- The recession will likely follow the Bank of Canada’s strategy of promptly hiking its benchmark interest rate to counteract rising inflation (CCPA).
- As per senior economist, Jennifer Lee at BMO Capital Markets, the Bank of Canada will likely increase interest rates this month by 0.75 percentage points.
- Lowering the Bank of Canada’s target inflation rate to 4 percent, in the opinion of the CCPA, may reduce the likelihood that the economy will experience a recession.
As per a new analysis published on Tuesday by the Canadian Centre for Policy Alternatives, the Bank of Canada’s approach of swiftly raising its key interest rate to combat soaring inflation will probably result in a recession (CCPA).
According to the analysis, in the past 60 years, the central bank has only been able to reduce inflation by 5.7% in three instances by swiftly hiking interest rates.

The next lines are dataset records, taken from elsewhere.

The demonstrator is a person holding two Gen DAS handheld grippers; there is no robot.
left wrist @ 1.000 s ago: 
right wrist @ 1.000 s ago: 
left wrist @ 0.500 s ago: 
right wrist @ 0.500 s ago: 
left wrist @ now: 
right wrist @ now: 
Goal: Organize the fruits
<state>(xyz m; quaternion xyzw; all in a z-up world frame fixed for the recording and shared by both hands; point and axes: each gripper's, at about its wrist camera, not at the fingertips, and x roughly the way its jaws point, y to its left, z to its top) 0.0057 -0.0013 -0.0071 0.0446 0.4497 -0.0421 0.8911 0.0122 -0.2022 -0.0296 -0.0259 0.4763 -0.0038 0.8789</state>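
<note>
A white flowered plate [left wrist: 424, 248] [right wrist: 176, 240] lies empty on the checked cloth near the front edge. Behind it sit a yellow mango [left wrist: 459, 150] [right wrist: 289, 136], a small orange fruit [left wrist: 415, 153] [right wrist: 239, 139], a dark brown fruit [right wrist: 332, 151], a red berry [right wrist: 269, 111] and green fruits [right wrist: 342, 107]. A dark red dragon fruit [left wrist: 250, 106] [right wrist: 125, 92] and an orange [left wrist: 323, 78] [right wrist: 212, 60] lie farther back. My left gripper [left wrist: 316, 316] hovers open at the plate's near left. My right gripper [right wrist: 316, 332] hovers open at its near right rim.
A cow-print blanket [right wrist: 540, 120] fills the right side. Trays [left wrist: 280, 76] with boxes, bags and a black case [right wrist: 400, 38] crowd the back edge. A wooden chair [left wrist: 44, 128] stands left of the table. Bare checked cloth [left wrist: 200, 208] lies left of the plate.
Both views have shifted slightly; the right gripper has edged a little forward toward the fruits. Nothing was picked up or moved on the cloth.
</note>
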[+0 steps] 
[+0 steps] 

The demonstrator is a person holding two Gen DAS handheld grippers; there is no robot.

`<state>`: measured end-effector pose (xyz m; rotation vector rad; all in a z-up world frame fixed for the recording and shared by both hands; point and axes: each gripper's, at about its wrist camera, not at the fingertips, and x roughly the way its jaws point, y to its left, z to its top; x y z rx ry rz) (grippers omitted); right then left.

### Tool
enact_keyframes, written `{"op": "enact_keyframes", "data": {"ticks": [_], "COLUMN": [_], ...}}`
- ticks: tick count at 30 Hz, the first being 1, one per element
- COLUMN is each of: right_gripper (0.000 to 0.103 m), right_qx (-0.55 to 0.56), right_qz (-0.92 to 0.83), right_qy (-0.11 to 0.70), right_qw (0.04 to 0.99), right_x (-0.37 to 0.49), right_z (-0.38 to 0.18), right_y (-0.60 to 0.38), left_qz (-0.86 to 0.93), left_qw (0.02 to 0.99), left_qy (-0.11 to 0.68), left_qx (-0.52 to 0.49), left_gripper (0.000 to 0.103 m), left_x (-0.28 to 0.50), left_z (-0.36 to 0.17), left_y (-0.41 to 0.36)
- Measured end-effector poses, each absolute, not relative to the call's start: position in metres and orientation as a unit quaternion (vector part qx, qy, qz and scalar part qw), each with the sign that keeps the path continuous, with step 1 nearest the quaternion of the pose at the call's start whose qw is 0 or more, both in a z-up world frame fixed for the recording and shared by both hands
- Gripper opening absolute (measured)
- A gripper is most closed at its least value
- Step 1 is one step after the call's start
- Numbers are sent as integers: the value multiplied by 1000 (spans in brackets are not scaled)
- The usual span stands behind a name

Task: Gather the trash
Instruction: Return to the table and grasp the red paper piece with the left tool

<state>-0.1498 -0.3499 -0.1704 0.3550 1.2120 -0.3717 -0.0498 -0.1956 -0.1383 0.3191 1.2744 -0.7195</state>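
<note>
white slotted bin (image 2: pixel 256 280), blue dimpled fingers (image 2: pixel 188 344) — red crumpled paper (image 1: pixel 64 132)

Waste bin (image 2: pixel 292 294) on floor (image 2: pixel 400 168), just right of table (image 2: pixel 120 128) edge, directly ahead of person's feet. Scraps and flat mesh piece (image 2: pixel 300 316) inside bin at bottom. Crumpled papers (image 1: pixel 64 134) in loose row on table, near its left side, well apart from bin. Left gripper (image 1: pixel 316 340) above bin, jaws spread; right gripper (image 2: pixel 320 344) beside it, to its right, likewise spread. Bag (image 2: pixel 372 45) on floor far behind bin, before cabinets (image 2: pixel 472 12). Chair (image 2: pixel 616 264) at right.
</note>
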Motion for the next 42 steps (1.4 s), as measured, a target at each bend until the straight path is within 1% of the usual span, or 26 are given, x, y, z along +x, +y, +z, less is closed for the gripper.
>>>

In each instance, a recession followed.
According to the research institute, if the central bank attempts to raise rates to reduce inflation from 7.7% to its target of 2% quickly, this could result in significant “collateral damage,” including the loss of 850,000 jobs. To mitigate this risk, the institute calls for new inflation targeting policy.
The Bank of Canada is anticipated to raise interest rates by 0.75 percentage points this month, according to senior economist Jennifer Lee at BMO Capital Markets. She predicted the economy would decelerate significantly due to the Bank of Canada’s quick and aggressive rate hikes.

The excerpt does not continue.